Saya juga melepaskan pakaian saya. Setelah saya telanjang, saya melepaskan kaos dan BH-nya hingga kita sama-sama telanjang, saya memeluknya, saya mencium bibirnya.

“Ohhh… mmmh… oohhh…” desahnya memberikan teteknya yang lembut kenyal itu saya remas-remas kiri dan kanan sambil saya menggeluti bibirnya.

Saya tidak memikirkan lagi ia lebih tua dari saya sampai duapuluhsatu tahun dan ia layak menjadi ibu saya, malah saya kencani.

Dari bibir, saya mencium dan menjilat lehernya, sementara 2 jari saya menusuk lubang pe-mpeknya yang kering. Setelah itu saya rogoh rahimnya.

“Aaaaahhhh….” ia mengerang sampai kepalanya mendongak.

Saya hisap puting teteknya membuat ia semakin mengerang, tetapi sewaktu saya keluarkan jari saya dari lubang pe-mpeknya, jari saya jadi bau amis.

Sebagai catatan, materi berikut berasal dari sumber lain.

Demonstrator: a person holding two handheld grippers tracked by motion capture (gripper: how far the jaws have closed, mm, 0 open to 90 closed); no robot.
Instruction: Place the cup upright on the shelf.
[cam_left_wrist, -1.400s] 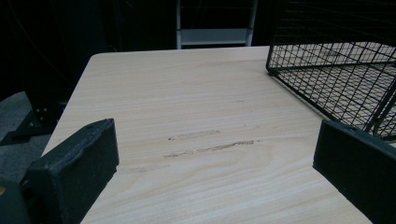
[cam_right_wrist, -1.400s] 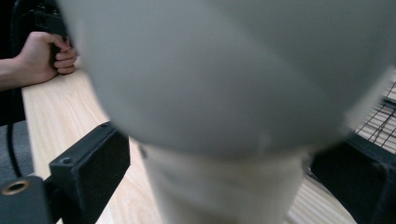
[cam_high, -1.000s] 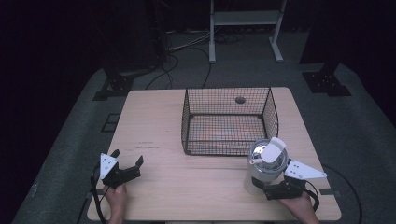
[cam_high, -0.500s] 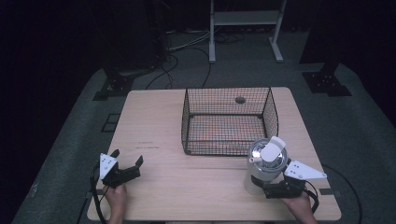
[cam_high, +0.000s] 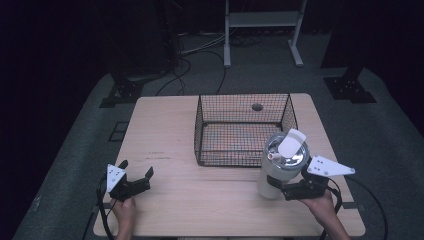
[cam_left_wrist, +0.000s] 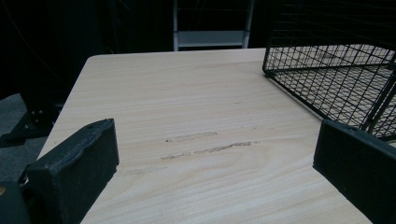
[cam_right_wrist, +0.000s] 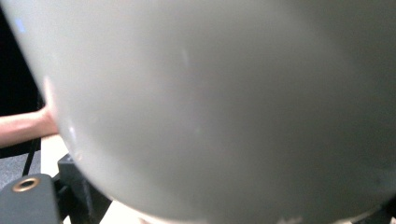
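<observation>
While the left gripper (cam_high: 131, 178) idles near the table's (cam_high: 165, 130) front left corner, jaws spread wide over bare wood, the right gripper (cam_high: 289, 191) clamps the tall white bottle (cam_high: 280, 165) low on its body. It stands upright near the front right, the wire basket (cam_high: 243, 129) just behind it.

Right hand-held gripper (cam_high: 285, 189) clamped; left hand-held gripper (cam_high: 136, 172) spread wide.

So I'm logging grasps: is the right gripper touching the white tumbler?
Touching. In the high view the right gripper clamps the white tumbler low on its body; the right gripper view has it pressed close.
</observation>
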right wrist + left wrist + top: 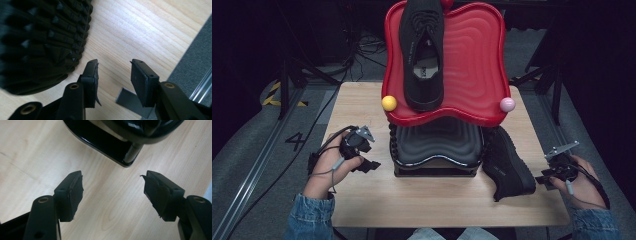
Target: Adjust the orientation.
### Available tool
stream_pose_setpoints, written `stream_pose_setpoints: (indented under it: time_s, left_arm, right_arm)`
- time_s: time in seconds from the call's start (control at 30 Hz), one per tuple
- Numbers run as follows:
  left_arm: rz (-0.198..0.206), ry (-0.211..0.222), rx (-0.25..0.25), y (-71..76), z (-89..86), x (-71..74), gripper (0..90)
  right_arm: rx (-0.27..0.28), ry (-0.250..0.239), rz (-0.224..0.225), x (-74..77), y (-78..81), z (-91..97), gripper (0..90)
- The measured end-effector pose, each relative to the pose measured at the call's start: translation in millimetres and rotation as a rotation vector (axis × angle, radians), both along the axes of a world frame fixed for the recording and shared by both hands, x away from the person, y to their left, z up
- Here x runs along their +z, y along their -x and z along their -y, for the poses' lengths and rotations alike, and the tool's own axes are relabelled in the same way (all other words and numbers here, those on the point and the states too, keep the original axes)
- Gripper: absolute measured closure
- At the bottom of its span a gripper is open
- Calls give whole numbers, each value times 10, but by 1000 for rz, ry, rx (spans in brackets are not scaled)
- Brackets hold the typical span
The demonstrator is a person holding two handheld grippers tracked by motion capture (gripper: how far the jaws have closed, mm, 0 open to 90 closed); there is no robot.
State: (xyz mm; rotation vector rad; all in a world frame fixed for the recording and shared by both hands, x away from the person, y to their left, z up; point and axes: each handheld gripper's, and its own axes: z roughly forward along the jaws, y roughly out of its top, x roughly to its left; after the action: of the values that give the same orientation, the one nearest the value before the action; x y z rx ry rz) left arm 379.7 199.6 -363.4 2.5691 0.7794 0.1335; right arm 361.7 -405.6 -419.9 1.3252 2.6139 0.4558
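Observation:
A black shoe (424, 55) lies on the red top tray (477, 60) of a two-tier rack. Below it sits a black lower tray (437, 142). A second black shoe (507, 165) rests on the wooden table (412, 200) just right of the rack. Its ribbed sole (37, 45) shows left of my right gripper (114, 62), which is open and holds nothing. That right gripper (543, 177) sits near the table's right edge, beside the shoe. My left gripper (371, 165) is low at the rack's left. This left gripper (113, 175) stands open over bare wood, short of the rack's base (105, 142).
A yellow ball (389, 103) and a pink ball (507, 104) cap the red tray's front corners. Grey floor (195, 57) lies past the table's right edge. Cables and stand legs sit on the floor behind the table.

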Motion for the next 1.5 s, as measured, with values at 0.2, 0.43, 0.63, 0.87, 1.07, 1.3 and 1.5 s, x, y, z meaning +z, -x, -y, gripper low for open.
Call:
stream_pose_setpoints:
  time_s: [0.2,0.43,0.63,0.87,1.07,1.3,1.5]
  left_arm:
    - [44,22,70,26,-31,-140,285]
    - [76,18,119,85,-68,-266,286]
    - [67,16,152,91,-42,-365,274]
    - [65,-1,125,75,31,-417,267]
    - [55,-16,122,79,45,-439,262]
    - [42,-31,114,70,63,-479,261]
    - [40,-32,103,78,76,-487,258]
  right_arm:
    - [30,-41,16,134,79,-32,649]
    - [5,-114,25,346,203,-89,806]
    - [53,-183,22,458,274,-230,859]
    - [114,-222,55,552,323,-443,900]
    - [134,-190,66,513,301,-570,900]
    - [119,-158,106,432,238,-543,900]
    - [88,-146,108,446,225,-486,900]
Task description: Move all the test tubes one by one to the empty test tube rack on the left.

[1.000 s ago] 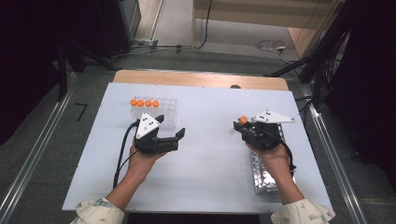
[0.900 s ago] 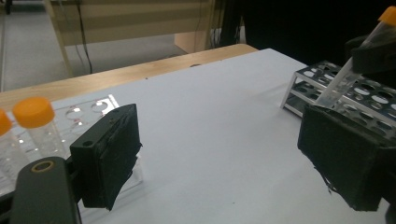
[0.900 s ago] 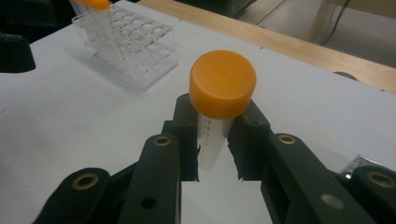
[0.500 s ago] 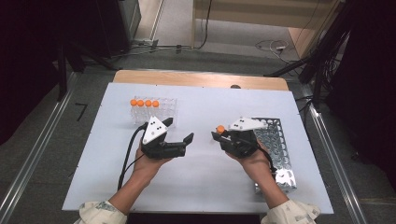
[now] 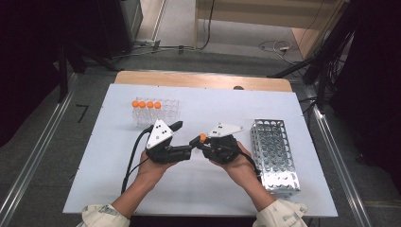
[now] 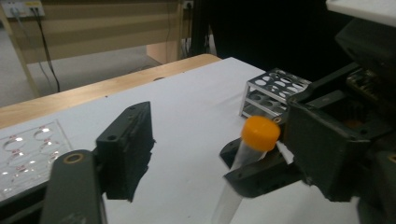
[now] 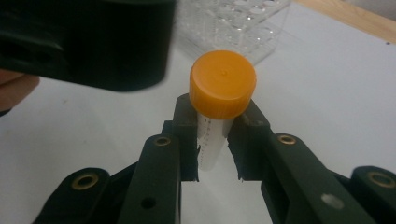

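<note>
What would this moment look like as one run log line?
right hand-held gripper: shut on orange-capped tube | left hand-held gripper: jaws just closing, not gripping, beside tube | metal rack: right of hands | clear rack: four capped tubes

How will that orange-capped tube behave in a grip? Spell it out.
The tube looks like thin clear plastic, so probably light and stiff. Its smooth round wall may slip or swivel between the right gripper pads. Laid on the table, it would likely roll, the wider orange cap curving its path.
</note>
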`<action>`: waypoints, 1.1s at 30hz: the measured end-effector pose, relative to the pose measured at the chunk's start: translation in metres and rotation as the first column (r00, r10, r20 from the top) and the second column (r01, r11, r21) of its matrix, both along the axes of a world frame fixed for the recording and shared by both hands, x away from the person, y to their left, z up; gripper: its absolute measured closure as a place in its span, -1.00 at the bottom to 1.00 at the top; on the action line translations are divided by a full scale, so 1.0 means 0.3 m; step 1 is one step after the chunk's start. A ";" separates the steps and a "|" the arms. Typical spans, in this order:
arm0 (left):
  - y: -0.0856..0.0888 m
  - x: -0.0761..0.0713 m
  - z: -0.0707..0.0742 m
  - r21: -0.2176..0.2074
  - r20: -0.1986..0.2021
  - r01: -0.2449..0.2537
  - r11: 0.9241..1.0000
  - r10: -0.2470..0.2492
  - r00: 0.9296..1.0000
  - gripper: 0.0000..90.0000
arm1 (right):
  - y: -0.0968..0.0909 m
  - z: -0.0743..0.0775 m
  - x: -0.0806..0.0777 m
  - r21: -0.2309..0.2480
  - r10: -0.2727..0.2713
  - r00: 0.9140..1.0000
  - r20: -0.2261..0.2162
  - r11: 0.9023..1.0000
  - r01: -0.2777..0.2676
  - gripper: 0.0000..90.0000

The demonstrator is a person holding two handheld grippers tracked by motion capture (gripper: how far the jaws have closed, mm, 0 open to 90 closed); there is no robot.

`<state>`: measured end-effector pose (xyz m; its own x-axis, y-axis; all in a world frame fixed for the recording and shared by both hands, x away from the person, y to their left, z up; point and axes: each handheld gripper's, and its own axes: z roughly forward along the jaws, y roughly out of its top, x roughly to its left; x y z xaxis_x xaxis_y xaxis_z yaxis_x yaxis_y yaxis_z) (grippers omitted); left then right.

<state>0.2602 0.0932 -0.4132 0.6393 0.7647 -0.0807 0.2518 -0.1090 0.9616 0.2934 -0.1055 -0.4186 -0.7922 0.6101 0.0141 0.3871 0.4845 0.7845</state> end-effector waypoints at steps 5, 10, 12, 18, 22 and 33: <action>-0.002 0.002 -0.004 -0.008 -0.011 0.033 0.999 -0.033 0.999 -0.25 | 0.049 -0.007 -0.005 -0.003 0.033 0.999 -0.002 0.999 -0.033 0.59; 0.001 0.002 -0.014 0.000 -0.021 0.051 0.999 -0.051 0.998 -0.05 | 0.073 -0.009 -0.007 -0.004 0.045 0.999 -0.003 0.999 -0.045 0.59; 0.001 0.002 -0.017 0.002 -0.025 0.055 0.999 -0.054 0.998 0.03 | 0.075 -0.010 -0.007 -0.004 0.048 0.999 -0.003 0.999 -0.048 0.59; -0.007 0.003 -0.029 0.010 -0.038 0.064 0.998 -0.063 0.997 0.16 | 0.073 -0.005 -0.010 -0.002 0.048 0.999 0.003 0.999 -0.048 0.59; -0.008 0.002 -0.033 0.011 -0.040 0.064 0.998 -0.063 0.997 0.24 | 0.072 -0.004 -0.011 -0.002 0.047 0.999 0.002 0.999 -0.047 0.59; -0.010 -0.002 -0.040 0.009 -0.036 0.073 0.997 -0.072 0.997 0.48 | 0.083 -0.002 -0.022 0.001 0.059 0.998 0.000 0.998 -0.059 0.59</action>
<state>0.2596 0.0903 -0.4252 0.6899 0.7174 -0.0971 0.2771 -0.1378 0.9509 0.2869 -0.0807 -0.4192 -0.8269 0.5621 0.0153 0.3582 0.5055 0.7850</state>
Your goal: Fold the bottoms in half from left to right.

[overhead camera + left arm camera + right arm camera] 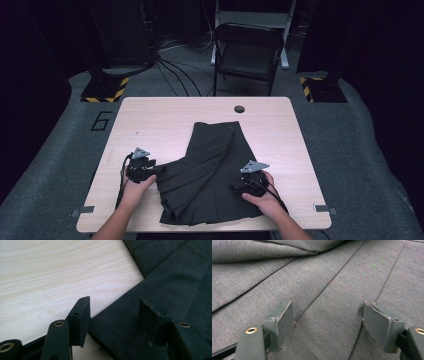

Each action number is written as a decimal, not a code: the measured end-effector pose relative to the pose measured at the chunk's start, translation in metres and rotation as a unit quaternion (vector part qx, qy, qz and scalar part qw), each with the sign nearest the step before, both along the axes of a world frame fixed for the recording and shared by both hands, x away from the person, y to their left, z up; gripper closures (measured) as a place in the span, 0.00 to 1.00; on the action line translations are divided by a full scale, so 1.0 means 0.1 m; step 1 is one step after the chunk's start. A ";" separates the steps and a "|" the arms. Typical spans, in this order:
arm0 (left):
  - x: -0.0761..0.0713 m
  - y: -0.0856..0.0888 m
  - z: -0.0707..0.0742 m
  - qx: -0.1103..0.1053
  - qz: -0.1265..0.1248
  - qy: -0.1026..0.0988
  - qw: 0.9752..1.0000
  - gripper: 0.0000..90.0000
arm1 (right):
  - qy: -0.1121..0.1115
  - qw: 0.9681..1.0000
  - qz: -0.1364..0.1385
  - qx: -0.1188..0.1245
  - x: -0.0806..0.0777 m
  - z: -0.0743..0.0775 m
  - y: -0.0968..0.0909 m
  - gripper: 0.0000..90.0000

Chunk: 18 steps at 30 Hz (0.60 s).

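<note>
Holding both claws spread over the dark pleated skirt (pixel 210 170) on the worktop (pixel 150 120), you look set to fold it — your left claw (pixel 113 315) straddles its hem edge, pinching nothing, while your right claw (pixel 328 322) hovers wide over the pleats.

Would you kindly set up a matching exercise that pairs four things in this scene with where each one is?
Things:
1. left gripper
2. right gripper
3. folding chair
4. round hole

Places:
A. on the floor beyond the table's far edge
B. at the skirt's left edge, jaws apart astride the hem
C. in the table top near its far edge
D. over the pleats at the skirt's right side, jaws apart

The dark pleated skirt lies on the table.

Pairs: 1-B, 2-D, 3-A, 4-C
</note>
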<state>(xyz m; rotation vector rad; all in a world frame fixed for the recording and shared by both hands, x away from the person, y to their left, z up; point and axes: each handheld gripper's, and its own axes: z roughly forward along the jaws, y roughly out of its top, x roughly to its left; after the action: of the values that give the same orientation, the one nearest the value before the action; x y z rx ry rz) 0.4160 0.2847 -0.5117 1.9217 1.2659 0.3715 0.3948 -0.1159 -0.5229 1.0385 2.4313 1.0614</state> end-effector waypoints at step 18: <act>-0.09 0.00 -0.07 0.019 -0.056 -0.008 0.998 0.36 | 0.000 1.000 0.001 0.001 0.00 -0.01 -0.01 0.28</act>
<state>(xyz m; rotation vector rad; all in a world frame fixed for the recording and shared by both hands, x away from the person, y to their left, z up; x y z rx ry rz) 0.4068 0.2846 -0.5190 2.0084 1.1424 0.3534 0.3946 -0.1167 -0.5234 1.0363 2.4327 1.0646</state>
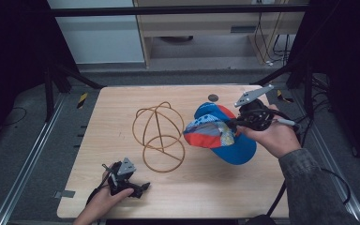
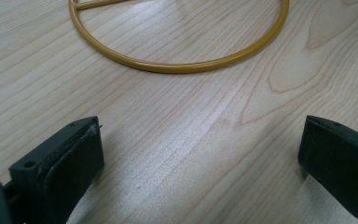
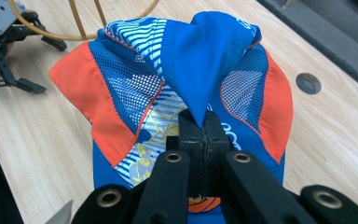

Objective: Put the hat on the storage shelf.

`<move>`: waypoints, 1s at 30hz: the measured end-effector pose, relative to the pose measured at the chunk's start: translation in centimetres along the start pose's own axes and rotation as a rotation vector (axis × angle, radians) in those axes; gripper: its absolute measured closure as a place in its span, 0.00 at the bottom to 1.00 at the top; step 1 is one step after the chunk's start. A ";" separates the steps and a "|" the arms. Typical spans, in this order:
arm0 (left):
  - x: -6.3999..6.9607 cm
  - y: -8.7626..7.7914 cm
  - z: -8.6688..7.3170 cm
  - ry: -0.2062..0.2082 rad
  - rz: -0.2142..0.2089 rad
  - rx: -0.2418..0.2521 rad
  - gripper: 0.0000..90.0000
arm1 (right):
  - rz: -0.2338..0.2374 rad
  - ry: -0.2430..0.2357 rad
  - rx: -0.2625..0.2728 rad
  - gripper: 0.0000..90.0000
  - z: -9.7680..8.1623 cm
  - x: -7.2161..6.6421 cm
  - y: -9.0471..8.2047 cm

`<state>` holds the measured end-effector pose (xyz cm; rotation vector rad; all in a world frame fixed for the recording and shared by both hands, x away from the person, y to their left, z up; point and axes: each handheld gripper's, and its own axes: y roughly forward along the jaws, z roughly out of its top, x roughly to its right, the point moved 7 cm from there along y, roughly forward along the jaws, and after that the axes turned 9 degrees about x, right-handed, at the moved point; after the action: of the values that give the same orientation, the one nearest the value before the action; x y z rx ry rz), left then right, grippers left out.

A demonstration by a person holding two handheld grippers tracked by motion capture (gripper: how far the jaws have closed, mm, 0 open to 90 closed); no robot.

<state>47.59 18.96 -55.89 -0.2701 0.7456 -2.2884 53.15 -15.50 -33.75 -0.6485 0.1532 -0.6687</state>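
One cap (image 3: 200, 60) in right tool (image 3: 204, 126)

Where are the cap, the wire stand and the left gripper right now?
cap (image 1: 232, 147): high view, on its blue brim.
wire stand (image 1: 164, 165): high view, on its base ring.
left gripper (image 1: 143, 187): high view, between its open jaw tips.

A light wooden table (image 1: 187, 197) stood on grey carpet (image 1: 23, 140), flanked by metal rails (image 1: 26, 164) at nine and three o'clock. At twelve o'clock stood a pale wooden cabinet (image 1: 206, 28) and a white panel (image 1: 103, 33); cables (image 1: 267, 42) hung at one o'clock. Dark frame struts (image 1: 70, 77) bordered dim corners.
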 end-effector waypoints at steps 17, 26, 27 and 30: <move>0.0 0.0 0.0 0.000 0.000 -0.001 0.00 | -0.007 -0.036 0.041 1.00 2.8 -0.5 -1.8; 0.0 0.0 0.0 0.001 -0.001 -0.003 0.00 | -0.015 -0.053 0.069 1.00 4.7 -0.7 -2.6; 0.0 0.0 0.0 0.000 -0.001 -0.003 0.00 | -0.016 -0.056 0.074 1.00 5.0 -0.7 -2.7; 0.0 0.0 0.0 0.001 -0.001 -0.003 0.00 | -0.016 -0.062 0.089 1.00 5.9 -0.9 -3.0</move>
<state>47.58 18.98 -55.88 -0.2713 0.7498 -2.2884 52.85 -13.74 -27.32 -0.5845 0.0601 -0.6660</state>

Sungguh bau, seperti bau terasi.

Saya tidak mau menunggu lama lagi. Saya segera memasang penis saya yang tegang di depan lubang pe-mpeknya. Lantas saya pun mendorong penis saya yang keras itu, srrett… srreett… sreett… seret lubang itu, saya tidak berani dorong terus, saya ayunkan penis saya maju-mundur seolah penis saya membuka jalan di lorong sempit itu, hingga akhirnya penis saya terkubur di dalam lubang pe-mpek ibu mertua Farhad.

Saya mendiamkan penis saya sejenak sambil saya mencium bibirnya, baru kemudian pelan-pelan saya menaik penis saya ke belakang, lalu memasukkannya lagi. Demikian seterusnya, bertubi-tubi, kemudian semakin cepat

sehingga penis saya yang tergesek dinding pe-mpek yang agak menggerinjel itu rasanya sangat nikmat.

tak ayal lagi, beberapa menit kemudian saya pun mengejang. Saya mencium bibir ibu mertua Farhad sambil saya loncrotkan sperma saya yang kental hangat itu di dalam pe-mpeknya.

Crroott… crroott… crroott..

“Ahhh…” desahnya.

“Nikmat…?”

“Iya…” jawabnya pelan.

“Mau sekali lagi…?”

Ibu mertua Farhad memeluk saya erat-erat. Entah sampai kapan ia baru akan melepaskan saya karena sampai hari ini kami masih melakukannya.